Kur’an-ı Kerimde Kurban kavramının anlam sahasına giren unsurlardan söz edilebilir. Mesela Allah Resulü’ne daha vahiy sürecinin başlangıcında emredilen adama tarzı olan “tebtil” geçmektedir. “Rabbini an ve bütün varlığını O’na ada.” (Müzemmil 8)
Diğer birçok ibadet gibi, Kurban da yeni ortaya çıkmış bir ibadet değildir. Kurandan anlıyoruz ki, önceki ümmetlerde de kurban ibadeti teşri kılınmıştı: “Biz her ümmet için kurban kesmeyi bir ibadet kıldık” (Hac 34)
Hz. Ademin iki oğlunun kurbanla imtihanı ibret vericidir. “Onlara Adem'in iki oğlunun gerçek olan haberini oku: Onlar (Allah'a) yaklaştıracak birer kurban sunmuşlardı. Onlardan birininki kabul edilmiş, diğerininki kabul edilmemişti. (Kurbanı kabul edilmeyen) Demişti ki: "Seni mutlaka öldüreceğim." (Öbürü de:) "Allah, ancak korkup sakınanlardan kabul eder." (Maide 27) bu kıssayla insanlık tarihi iki kurban algısını yansıtır. 1- Habilin Kurbanı 2- Kabilin Kurbanı
Kurban: Dünyevileşmeye karşı ilahi bir uyarıdır.
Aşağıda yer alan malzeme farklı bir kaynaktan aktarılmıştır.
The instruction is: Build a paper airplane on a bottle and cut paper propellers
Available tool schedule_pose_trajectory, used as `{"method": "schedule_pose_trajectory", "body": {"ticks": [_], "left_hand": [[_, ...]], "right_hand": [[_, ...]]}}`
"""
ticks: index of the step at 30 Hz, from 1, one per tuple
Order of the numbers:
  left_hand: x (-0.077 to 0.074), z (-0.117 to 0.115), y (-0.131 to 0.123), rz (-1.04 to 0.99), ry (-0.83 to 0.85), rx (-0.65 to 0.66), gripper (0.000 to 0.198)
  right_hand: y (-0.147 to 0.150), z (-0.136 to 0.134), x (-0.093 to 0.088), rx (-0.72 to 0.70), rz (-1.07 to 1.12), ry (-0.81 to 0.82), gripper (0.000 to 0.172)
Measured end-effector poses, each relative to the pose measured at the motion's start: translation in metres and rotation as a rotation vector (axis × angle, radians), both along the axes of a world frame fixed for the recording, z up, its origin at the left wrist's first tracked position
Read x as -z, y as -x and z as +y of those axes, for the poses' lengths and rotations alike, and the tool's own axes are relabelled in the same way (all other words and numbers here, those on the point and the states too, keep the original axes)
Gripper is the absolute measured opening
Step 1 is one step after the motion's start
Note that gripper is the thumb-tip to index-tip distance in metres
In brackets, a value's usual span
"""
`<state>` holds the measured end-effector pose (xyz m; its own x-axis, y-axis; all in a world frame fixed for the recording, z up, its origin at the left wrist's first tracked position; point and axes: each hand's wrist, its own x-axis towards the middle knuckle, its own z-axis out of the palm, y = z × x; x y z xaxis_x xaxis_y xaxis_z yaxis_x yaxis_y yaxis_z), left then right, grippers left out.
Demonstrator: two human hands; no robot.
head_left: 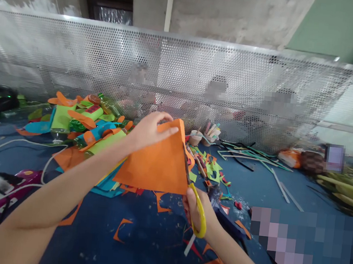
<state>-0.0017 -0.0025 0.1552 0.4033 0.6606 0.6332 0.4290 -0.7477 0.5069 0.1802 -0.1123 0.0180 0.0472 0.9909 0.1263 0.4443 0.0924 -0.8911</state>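
My left hand (149, 131) pinches the top edge of an orange paper sheet (157, 163) and holds it up over the blue table (140, 237). My right hand (199, 216) grips yellow-handled scissors (195, 197), thumb through the loop. The blades run up along the sheet's right edge. Orange paper scraps (159, 201) lie on the table just under the sheet.
A heap of orange, green and blue paper and plastic bottles (82, 126) sits at the left. A white cable (14, 142) and a purple tool (9, 192) lie near the left edge. Small cups with sticks (204, 137), green strips (250, 154) and a perforated metal screen (182, 74) stand behind.
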Motion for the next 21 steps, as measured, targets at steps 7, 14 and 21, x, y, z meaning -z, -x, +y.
{"method": "schedule_pose_trajectory", "body": {"ticks": [7, 14, 21], "left_hand": [[-0.023, 0.062, 0.002, 0.288, 0.293, 0.23, 0.038], [-0.028, 0.064, 0.003, 0.232, 0.588, 0.476, 0.028], [-0.034, 0.056, -0.002, 0.156, 0.701, 0.586, 0.026]], "right_hand": [[0.001, -0.004, -0.005, -0.099, -0.227, -0.242, 0.046], [-0.005, -0.002, 0.001, -0.202, -0.202, -0.226, 0.055], [-0.009, -0.004, -0.007, -0.244, -0.154, -0.354, 0.049]]}}
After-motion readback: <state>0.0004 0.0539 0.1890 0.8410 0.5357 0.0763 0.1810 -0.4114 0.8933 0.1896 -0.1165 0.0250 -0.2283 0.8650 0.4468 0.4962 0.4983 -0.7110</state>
Kurbanın maldan sunulması anlamlıdır. Verdiği mesaj açıktır: Allah’ın insana behşettiği dünyalıkların insan ile Rabbi arasına girmesine mani olmak. Kurban, Rabbin bahşettiği dünyevi nimetleri O’ndan uzaklaşmak için değil O’na yaklaşmak için kullanma temrinidir.
Kuranda Kurban ibadeti hep Hacc ibadeti bağlamında dile gelir.”Bakara 196, Maide 2, 95, 97, Hac 28, 34, Fetih 25) Kevser Suresinde geçen “Şu halde Rabbin için namaz kıl ve kurban kes.” Ayetinde kurban kesmeyi değil, kılınan her tür namazı ve kesilen her tür kurbanı “Allah için” yapmayı emreder.
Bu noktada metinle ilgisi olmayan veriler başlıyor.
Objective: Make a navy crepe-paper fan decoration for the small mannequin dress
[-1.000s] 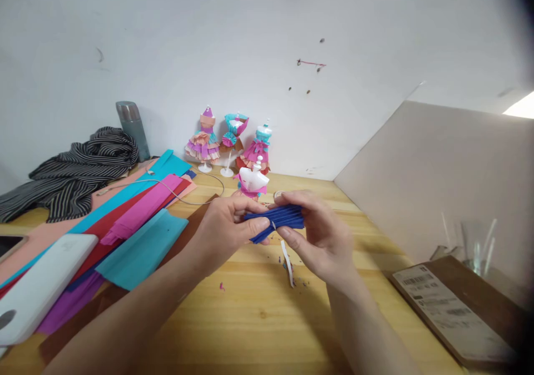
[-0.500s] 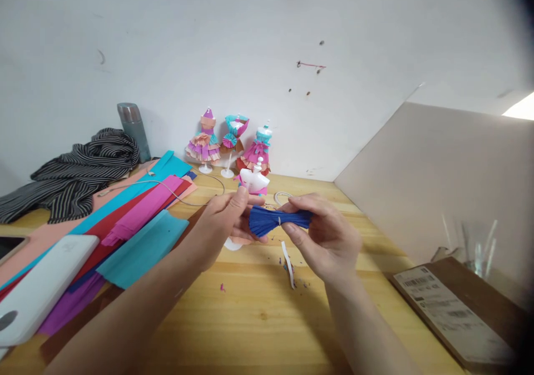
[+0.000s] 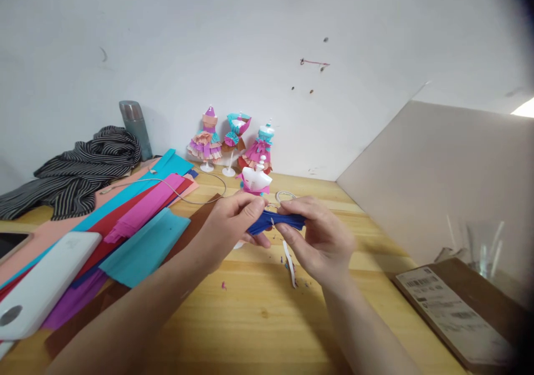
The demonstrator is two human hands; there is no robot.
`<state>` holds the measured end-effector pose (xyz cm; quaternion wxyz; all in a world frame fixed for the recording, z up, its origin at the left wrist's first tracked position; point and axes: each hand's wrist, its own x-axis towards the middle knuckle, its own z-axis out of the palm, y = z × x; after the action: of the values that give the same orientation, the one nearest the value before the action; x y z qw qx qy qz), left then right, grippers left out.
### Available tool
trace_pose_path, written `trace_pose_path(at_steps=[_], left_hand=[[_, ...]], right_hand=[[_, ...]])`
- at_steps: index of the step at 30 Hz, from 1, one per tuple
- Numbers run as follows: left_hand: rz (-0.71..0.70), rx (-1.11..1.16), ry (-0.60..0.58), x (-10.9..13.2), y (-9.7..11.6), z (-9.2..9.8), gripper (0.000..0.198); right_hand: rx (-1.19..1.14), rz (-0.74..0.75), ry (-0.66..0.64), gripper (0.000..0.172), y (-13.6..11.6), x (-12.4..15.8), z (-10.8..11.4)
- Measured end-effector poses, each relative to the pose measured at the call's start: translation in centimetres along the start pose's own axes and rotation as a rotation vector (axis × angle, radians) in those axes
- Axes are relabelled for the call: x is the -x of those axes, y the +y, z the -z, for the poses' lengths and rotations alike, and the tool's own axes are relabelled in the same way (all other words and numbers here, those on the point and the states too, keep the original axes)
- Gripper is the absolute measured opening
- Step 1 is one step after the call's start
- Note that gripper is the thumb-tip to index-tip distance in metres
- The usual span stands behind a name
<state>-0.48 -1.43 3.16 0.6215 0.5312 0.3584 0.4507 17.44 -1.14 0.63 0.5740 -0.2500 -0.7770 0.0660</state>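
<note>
One pleated blue paper bundle [image 3: 287, 221] sits between the two hands, above the bench [image 3: 258, 336], bound by one thin tie [image 3: 272, 222] at its waist. The left grip [image 3: 229, 219] is closed on the bundle's left end, thumb on top and fingers beneath; the right grip [image 3: 319, 238] pinches it just right of the tie, between thumb and fingers, covering part of that end.

Lower left lies one white slab [image 3: 45, 291] with a grey oval, resting over sheets of coloured paper, with one dark-screened phone [image 3: 12, 242] partly in view beyond it. At the right edge lies one labelled cardboard box [image 3: 454, 314], with one clear glass [image 3: 486, 247] just behind it. Below the hands, one narrow white strip [image 3: 290, 264] lies among tiny scraps.

To the left, turquoise paper [image 3: 146, 247] and magenta paper [image 3: 144, 208] lie on the pile, crossed by one thin cable [image 3: 175, 190]. One white ring [image 3: 285, 196] shows past the right grip. Four miniature dress forms stand behind: one front dress form [image 3: 256, 180], its lower part blocked by the hands, and three clothed ones near the wall [image 3: 208, 47]. One striped cloth [image 3: 92, 163] lies crumpled at far left, beside one metal-capped bottle [image 3: 137, 133].
</note>
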Motion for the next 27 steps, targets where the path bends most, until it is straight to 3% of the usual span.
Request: trace_pose_path(at_steps=[14, 16, 18, 20, 24, 27], left_hand=[[0.004, 0.126, -0.047, -0.3, -0.6, 0.0, 0.033], [-0.005, 0.06, 0.001, -0.3, -0.4, 0.2, 0.03], [-0.111, -0.117, 0.084, -0.1, 0.0, 0.6, 0.026], [-0.324, -0.36, 0.132, 0.0, 0.4, 1.0, 0.022], [-0.79, -0.837, 0.048, 0.3, 0.8, 1.8, 0.023], [-0.973, -1.108, 0.008, 0.2, 0.6, 1.8, 0.033]], right_hand=[[-0.049, 0.017, -0.006, 0.042, -0.1, 0.2, -0.7], [-0.06, 0.02, -0.012, 0.045, 0.0, 0.2, -0.7], [-0.069, 0.017, -0.006, 0.045, -0.1, 0.2, -0.6], [-0.076, 0.0, 0.006, 0.043, -0.1, 0.1, -0.6], [-0.089, -0.03, 0.022, 0.037, -0.2, 0.1, -0.6], [-0.095, -0.051, 0.022, 0.035, -0.4, 0.1, -0.6]])
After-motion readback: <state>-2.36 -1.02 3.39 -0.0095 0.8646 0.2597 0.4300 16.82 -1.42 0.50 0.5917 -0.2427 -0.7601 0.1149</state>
Hz. İbrahim kıssasında İbrahim’in ve İsmail’in kurban etme ve edilme karşısındaki teslimiyetlerini görmekteyiz. Kurban teslimiyettir. En değerli olanın, yaratıcıya adanmasıdır. Çünkü O, adanılmaya en layık olandır. Mümin kendi ismailini kurban edendir. Hz. İbrahim gözünü kırpmadan İsmailini adamaya hazır olduğunu ıspatladı. Ve böylece Allahın en sevgili kulu oldu. Onu kendine dost edindi.
Kurban, bizimle Allah arasına giren tüm engellerin (mal, mülk, zevk, evlat, makam, mevki, rahatlık… yani İsmaillerin) ortadan kaldırılması maksadıyla yapılan İbrahimi bir ibadettir.
Kurban bir Tevhid eylemidir. Kurban tüm nesne ve hayvanların kutsanmaya değer bir varlık olmadıklarını tüm varlığın yüce yaratıcının bir amaç için var ettiği ve insanların hizmetine sunduğu bir unsur olduğunu hatırlatan bir tevhid eylemidir. Kurban varlığın asıl sahibini yani Allah’ı yüceltmek ve O’nu tüm eksikliklerden tenzih etmek demektir. Kurban, eğer Allah bize varlıkları boyun eğdirmeseydi, bizim onlara boyun eğdiremeyeceğimizin dolayısıyla Allah’a her yönü ile bağlı olduğumuz bilincini oluşturan bir ibadettir. Kurban Allah’a şükretmenin ne anlama geldiğini bize öğreten bir ibadettir.
Sonuç :Kurban Bir Şiardır
-Kurban Kulun Allah’a Tekarrubudur.
-Kurban Teslimiyettir.
-Kurban Adanmışlıktır.
-Kurban Eşyayı Anlamlandırmadır.
-Kurban Şirkin Panzehiridir.
-Kurban İnsanın Varlık Karşısında Haddini Bilmesidir.
-Kurban İnsanın Allah Karşısında Gayesini Bilmesidir.
-Kurban Varlığın Asıl Sahibine Doğru Atılan Bir Adımdır.
-Kurban Hayatın Her Anını İbadet Ve Şükür İle Sürdürmenin Sembolüdür
- Ve O’nun Dışındaki Her Şeyi Kurban Etmenin Adıdır.